The once-sleepy city is now buzzing with the sounds of construction as workers piece together a new look for B.C.’s capital.
“I think we’re no longer a secret, Victoria has been discovered,” Victoria City Councillor Margaret Lucas said.
Victoria’s downtown core is considered the area roughly bordered by Cook Street in the east, extending into Vic West.
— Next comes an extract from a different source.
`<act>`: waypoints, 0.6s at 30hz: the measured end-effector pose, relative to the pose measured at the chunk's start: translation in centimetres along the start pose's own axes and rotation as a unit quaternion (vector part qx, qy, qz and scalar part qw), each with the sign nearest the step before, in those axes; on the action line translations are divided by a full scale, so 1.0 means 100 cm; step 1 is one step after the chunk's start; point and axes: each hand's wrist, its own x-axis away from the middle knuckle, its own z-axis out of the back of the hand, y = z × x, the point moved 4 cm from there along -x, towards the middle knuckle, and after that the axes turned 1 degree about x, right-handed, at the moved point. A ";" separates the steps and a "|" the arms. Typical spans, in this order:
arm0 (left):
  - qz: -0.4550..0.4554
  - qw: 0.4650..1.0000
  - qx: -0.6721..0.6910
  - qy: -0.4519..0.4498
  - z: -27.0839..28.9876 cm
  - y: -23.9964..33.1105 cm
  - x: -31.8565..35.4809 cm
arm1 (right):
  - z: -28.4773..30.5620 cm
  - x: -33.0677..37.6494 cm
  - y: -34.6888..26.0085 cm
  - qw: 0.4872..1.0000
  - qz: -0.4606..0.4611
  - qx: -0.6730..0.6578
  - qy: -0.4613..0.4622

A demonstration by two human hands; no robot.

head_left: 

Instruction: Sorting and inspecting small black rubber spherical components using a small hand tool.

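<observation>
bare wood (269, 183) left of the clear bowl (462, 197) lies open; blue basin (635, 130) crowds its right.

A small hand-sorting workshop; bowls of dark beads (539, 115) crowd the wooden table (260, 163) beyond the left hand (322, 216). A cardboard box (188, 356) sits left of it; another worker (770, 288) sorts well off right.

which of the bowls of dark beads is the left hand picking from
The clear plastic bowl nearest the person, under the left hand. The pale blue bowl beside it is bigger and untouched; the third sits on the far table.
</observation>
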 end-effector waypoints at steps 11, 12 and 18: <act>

It will soon be home to more people than now live in the municipality of Esquimalt.
From 2011 to 2016, nearly 1200 new residents moved into the downtown core, an increase of 15.5 per cent.
But that’s nothing compared to what’s coming.
Nearly 1500 residential units are under or completing construction ? that will bring up to 2,500 more residents to the area in the next year or two.
“We’re well on track to meeting the goal of 10,000 new residents or additional residents in the downtown by 2041,” Jonathan Tinney, the City of Victoria’s director of planning said.
Victoria has always been a desirable place to live, so why the rapid growth now?
City Councillor Margaret Lucas said the booming tech industry is bringing a younger population to the city.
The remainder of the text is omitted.